Wobei: Auch der Kanton Graubünden spielte am Freitag eine unglückliche Rolle. Bis am Abend hiess es, dass die Lifte ab Montag stillstehen müssen – worauf etwa Arosa den zahlreich anfragenden Gästen sagte, dass das Wochenende noch gefahren werden könne.
Gegen 21.30 Uhr dann kam der Sofort-Stopp vom Krisenstab in Chur – zu spät, um noch zu reagieren. Weswegen sich Jenny und seine Mitarbeiter am Samstag Morgen an die Strasse vor der Ausfahrt vom Bergdorf stellten, um den anreisenden Gästen zumindest Schoggibären, Arosa-Wasser und Sommerprospekte in die Hand zu drücken. «Natürlich haben sich die Gäste darüber gefreut. Eine echte Entschädigung für den Frust ist es aber nicht.»
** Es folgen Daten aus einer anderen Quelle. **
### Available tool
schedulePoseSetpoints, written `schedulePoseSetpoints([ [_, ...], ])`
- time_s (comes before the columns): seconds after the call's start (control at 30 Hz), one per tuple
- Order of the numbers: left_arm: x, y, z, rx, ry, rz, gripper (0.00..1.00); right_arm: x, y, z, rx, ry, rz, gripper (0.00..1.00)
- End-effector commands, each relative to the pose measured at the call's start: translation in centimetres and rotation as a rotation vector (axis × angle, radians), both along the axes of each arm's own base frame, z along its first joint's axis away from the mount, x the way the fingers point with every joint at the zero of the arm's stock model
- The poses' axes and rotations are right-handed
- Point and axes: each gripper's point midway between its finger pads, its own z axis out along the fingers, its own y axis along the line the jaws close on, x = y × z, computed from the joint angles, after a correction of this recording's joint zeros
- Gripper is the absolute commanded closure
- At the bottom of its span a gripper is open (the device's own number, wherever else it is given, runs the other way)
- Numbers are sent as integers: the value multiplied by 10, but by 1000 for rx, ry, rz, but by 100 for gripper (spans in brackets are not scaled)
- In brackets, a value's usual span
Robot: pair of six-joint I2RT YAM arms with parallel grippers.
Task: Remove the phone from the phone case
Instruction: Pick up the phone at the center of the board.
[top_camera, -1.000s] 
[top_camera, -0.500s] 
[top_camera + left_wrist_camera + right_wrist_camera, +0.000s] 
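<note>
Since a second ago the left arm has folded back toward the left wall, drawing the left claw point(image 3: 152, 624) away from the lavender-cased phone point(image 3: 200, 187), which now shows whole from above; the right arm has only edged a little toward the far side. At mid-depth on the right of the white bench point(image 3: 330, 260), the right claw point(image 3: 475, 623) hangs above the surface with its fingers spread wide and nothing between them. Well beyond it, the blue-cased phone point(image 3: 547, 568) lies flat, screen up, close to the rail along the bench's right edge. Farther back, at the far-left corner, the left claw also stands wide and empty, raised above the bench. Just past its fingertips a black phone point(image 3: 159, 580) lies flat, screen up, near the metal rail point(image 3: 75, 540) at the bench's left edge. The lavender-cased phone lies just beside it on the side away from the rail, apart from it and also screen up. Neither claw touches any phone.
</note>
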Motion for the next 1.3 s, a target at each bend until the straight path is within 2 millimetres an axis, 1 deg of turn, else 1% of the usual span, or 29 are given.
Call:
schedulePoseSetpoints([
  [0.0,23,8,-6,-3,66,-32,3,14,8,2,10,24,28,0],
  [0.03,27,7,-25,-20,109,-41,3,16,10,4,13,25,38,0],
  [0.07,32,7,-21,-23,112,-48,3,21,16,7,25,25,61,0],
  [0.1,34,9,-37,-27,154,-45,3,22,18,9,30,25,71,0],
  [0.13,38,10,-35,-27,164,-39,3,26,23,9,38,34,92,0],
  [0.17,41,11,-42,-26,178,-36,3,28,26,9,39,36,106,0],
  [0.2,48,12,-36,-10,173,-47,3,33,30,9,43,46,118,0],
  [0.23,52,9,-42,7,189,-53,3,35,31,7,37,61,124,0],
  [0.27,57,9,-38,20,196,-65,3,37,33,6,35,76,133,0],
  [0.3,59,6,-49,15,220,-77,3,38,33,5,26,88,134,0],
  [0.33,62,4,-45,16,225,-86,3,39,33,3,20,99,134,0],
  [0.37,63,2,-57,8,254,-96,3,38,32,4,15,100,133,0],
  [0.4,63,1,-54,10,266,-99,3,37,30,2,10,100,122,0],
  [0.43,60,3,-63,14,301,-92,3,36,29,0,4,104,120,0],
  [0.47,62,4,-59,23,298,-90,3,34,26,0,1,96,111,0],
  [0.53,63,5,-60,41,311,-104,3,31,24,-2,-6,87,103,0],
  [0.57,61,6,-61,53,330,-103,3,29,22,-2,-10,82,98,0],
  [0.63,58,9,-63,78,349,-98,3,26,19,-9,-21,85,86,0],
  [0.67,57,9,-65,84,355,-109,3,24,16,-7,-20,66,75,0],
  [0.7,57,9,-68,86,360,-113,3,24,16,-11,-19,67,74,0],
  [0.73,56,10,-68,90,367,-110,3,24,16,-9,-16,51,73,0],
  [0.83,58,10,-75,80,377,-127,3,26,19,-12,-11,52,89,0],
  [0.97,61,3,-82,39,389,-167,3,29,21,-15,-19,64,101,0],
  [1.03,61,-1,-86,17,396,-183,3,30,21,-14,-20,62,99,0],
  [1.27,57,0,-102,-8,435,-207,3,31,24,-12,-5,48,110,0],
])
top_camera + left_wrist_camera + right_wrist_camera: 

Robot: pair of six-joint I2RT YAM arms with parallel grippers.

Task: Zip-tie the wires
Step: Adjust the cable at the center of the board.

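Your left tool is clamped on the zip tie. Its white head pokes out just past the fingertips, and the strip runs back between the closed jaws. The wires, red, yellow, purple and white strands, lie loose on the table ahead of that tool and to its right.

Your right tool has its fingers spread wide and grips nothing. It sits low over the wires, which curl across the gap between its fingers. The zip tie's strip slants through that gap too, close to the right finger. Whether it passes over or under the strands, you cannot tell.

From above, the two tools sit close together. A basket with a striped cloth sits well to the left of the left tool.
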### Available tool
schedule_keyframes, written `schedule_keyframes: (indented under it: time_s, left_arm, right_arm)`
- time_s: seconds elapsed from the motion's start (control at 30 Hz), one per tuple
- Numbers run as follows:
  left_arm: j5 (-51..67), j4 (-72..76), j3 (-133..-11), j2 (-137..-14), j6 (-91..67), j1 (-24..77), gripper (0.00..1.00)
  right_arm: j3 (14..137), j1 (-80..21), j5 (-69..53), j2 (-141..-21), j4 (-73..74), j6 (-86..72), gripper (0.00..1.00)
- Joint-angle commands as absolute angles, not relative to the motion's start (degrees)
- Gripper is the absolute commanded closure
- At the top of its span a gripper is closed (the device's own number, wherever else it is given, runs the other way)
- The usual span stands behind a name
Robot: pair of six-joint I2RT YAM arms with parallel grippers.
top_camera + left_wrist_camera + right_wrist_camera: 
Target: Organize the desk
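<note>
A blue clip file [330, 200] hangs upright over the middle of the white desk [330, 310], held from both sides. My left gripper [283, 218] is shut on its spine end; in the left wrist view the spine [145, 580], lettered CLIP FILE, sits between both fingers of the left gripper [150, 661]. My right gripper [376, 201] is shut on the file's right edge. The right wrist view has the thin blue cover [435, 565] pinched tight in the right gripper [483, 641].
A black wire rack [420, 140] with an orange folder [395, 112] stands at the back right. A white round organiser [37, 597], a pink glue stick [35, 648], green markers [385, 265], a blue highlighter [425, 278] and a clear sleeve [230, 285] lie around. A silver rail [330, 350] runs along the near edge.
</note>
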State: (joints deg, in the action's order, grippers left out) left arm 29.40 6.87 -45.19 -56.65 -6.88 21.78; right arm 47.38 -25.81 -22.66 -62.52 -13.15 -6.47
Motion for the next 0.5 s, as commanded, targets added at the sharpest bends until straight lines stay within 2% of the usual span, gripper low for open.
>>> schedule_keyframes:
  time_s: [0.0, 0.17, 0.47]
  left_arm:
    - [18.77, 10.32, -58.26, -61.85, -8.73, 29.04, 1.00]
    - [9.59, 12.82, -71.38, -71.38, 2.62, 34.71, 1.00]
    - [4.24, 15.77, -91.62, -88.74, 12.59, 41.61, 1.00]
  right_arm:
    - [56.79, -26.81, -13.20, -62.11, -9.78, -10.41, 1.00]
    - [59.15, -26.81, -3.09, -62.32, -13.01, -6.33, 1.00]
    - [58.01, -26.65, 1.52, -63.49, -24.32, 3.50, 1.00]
Berner Regierungschef Ammann zerknirscht
Der Berner Regierungspräsident Christoph Ammann (51) gab sich nach dem Rüffel seines SP-Genossen Berset zerknirscht und bedauerte die «Irritationen». BLICK weiss: Der kantonale Gesundheitsdirektor Pierre-Alain Schnegg (57, SVP) wollte die Skigebiete schon am Freitag schliessen – die Hygieneregeln liessen sich weder in den Bahnen noch beim Après-Ski einhalten. Doch SP-Mann Ammann wollte davon nichts wissen, und Schnegg brachte keine Mehrheit für seine Position zusammen.
Dabei ist die Verordnung des Bundesrats eigentlich klar. Veranstaltungen, bei denen sich gleichzeitig 100 oder mehr Personen aufhalten, sind verboten. Bei allem, was darunter liegt, muss sichergestellt sein, dass Leute, die krank sind oder sich so fühlen, ausgeschlossen werden können. Risikogruppen müssen geschützt werden und es muss sichergestellt sein, dass die Hygienemassnahmen wie Handdesinfektion durchgeführt werden können. «Das», so der Bundesrat, «gilt auch für Freizeitbetriebe wie Museen, Sportzentren, Schwimmbäder oder Skigebiete».